▶ **Task requirements**: Print the listing below in its entirety, character for character.

▶ **Information provided**:
+ + + +

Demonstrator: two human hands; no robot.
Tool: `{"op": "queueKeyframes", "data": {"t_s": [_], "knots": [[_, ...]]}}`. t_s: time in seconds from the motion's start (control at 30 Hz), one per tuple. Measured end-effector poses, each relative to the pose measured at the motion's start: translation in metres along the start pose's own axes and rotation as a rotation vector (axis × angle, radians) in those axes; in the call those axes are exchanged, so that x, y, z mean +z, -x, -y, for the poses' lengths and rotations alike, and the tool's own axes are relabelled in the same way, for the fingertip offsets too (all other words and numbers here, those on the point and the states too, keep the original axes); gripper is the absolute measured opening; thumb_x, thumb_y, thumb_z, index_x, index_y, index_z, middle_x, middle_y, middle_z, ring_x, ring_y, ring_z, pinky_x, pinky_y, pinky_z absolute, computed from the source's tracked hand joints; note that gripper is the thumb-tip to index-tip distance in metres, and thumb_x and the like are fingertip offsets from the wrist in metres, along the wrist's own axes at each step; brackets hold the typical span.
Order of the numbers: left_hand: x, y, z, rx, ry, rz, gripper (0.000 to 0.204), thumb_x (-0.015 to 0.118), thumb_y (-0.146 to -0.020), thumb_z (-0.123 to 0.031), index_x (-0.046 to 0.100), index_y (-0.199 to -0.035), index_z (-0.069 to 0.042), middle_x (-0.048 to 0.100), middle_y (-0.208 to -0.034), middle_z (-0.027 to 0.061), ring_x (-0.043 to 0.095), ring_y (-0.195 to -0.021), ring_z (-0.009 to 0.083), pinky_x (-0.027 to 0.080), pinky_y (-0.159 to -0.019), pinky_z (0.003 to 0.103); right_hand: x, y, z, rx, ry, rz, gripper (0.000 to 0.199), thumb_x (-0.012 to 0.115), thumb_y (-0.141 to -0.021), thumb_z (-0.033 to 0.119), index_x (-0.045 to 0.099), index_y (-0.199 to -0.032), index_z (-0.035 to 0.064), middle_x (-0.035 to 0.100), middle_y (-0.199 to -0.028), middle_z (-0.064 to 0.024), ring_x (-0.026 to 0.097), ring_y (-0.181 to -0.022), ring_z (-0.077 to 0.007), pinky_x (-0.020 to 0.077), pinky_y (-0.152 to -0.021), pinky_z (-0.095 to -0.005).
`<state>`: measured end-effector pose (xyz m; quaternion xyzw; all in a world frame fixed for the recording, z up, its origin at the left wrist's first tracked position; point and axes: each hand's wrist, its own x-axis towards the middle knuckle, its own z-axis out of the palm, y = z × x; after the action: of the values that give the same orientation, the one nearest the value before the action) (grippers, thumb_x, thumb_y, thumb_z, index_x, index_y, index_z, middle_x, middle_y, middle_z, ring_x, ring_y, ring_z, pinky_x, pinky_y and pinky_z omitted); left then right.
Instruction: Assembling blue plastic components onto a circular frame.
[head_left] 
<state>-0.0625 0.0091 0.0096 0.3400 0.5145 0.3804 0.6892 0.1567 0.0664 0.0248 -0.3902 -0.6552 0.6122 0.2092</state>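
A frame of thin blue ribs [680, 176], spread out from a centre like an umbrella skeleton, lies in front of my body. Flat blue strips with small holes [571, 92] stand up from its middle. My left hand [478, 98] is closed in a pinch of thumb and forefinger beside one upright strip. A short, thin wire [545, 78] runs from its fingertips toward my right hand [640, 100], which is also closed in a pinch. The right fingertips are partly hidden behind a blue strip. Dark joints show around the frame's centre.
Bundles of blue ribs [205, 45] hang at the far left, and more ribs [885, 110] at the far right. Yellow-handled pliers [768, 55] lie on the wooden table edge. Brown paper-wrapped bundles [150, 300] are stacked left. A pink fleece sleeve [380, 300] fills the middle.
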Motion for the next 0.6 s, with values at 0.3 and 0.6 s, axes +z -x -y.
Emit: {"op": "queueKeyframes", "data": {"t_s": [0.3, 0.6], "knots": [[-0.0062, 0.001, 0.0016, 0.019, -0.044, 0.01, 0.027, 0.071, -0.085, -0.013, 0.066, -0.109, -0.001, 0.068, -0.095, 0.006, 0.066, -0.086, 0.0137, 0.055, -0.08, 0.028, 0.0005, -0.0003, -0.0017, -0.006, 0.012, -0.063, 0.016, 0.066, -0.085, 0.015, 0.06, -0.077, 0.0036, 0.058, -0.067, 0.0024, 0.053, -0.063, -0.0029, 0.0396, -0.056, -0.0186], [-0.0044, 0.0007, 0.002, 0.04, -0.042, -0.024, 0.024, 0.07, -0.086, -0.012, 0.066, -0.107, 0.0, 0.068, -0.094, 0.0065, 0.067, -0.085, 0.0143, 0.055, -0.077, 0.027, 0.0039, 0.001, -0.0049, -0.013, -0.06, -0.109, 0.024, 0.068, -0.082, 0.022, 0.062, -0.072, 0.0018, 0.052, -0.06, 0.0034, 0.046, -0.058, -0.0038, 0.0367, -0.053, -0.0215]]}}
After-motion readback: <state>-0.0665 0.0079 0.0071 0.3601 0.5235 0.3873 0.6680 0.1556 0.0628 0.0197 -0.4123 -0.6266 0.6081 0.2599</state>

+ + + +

▶ **Solution**:
Demonstrator: two human hands; no robot.
Tool: `{"op": "queueKeyframes", "data": {"t_s": [_], "knots": [[_, ...]]}}`. t_s: time in seconds from the motion's start (control at 30 Hz), one per tuple. Measured end-effector poses, each relative to the pose measured at the motion's start: translation in metres along the start pose's own axes and rotation as a rotation vector (axis × angle, radians) in those axes; in the call those axes are exchanged, so that x, y, z mean +z, -x, -y, for the poses' lengths and rotations alike, and the tool's own axes are relabelled in the same way, for the fingertip offsets too (all other words and numbers here, those on the point and the states too, keep the original axes); gripper is the absolute measured opening; thumb_x, thumb_y, thumb_z, index_x, index_y, index_z, middle_x, middle_y, middle_z, ring_x, ring_y, ring_z, pinky_x, pinky_y, pinky_z absolute, computed from the source's tracked hand joints; note that gripper is the thumb-tip to index-tip distance in metres, and thumb_x and the like are fingertip offsets from the wrist in metres, along the wrist's own axes at each step; brackets hold the typical span.
Order of the numbers: left_hand: x, y, z, rx, ry, rz, gripper (0.000 to 0.204), thumb_x (-0.015 to 0.118), thumb_y (-0.146 to -0.020), thumb_z (-0.123 to 0.031), index_x (-0.046 to 0.100), index_y (-0.199 to -0.035), index_z (-0.069 to 0.042), middle_x (-0.048 to 0.100), middle_y (-0.208 to -0.034), middle_z (-0.027 to 0.061), ring_x (-0.043 to 0.095), ring_y (-0.195 to -0.021), ring_z (-0.009 to 0.083), pinky_x (-0.027 to 0.080), pinky_y (-0.159 to -0.019), pinky_z (0.003 to 0.103); right_hand: x, y, z, rx, ry, rz, gripper (0.000 to 0.199), thumb_x (-0.012 to 0.115), thumb_y (-0.141 to -0.021), thumb_z (-0.033 to 0.119), index_x (-0.045 to 0.099), index_y (-0.199 to -0.032), index_z (-0.035 to 0.064), middle_x (-0.035 to 0.100), middle_y (-0.199 to -0.028), middle_z (-0.064 to 0.024), ring_x (-0.026 to 0.097), ring_y (-0.181 to -0.022), ring_z (-0.077 to 0.007), pinky_x (-0.020 to 0.077), pinky_y (-0.152 to -0.021), pinky_z (-0.095 to -0.005).
`<state>`: measured end-effector pose (xyz m; quaternion xyzw; all in a world frame fixed for the recording, z up, its origin at the left wrist's first tracked position; point and axes: each hand's wrist, its own x-axis towards the middle knuckle, its own z-axis out of the palm, y = z × x; after the action: of the values that give the same orientation, the one nearest the value before the action) (grippers, thumb_x, thumb_y, thumb_z, index_x, index_y, index_z, middle_x, middle_y, middle_z, ring_x, ring_y, ring_z, pinky_x, pinky_y and pinky_z omitted); left then right.
Instruction: Assembling blue plastic components onto a circular frame.
[head_left] 
<state>-0.0625 0.0091 0.0096 0.3400 0.5145 0.3804 0.6892 0.1567 0.0664 0.0248 -0.3902 -0.6552 0.6122 0.2092</state>
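A frame of thin blue ribs [680, 176], spread out from a centre like an umbrella skeleton, lies in front of my body. Flat blue strips with small holes [571, 92] stand up from its middle. My left hand [478, 98] is closed in a pinch of thumb and forefinger beside one upright strip. A short, thin wire [545, 78] runs from its fingertips toward my right hand [640, 100], which is also closed in a pinch. The right fingertips are partly hidden behind a blue strip. Dark joints show around the frame's centre.
Bundles of blue ribs [205, 45] hang at the far left, and more ribs [885, 110] at the far right. Yellow-handled pliers [768, 55] lie on the wooden table edge. Brown paper-wrapped bundles [150, 300] are stacked left. A pink fleece sleeve [380, 300] fills the middle.
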Motion for the next 0.6 s, with values at 0.3 and 0.6 s, axes +z -x -y.
Emit: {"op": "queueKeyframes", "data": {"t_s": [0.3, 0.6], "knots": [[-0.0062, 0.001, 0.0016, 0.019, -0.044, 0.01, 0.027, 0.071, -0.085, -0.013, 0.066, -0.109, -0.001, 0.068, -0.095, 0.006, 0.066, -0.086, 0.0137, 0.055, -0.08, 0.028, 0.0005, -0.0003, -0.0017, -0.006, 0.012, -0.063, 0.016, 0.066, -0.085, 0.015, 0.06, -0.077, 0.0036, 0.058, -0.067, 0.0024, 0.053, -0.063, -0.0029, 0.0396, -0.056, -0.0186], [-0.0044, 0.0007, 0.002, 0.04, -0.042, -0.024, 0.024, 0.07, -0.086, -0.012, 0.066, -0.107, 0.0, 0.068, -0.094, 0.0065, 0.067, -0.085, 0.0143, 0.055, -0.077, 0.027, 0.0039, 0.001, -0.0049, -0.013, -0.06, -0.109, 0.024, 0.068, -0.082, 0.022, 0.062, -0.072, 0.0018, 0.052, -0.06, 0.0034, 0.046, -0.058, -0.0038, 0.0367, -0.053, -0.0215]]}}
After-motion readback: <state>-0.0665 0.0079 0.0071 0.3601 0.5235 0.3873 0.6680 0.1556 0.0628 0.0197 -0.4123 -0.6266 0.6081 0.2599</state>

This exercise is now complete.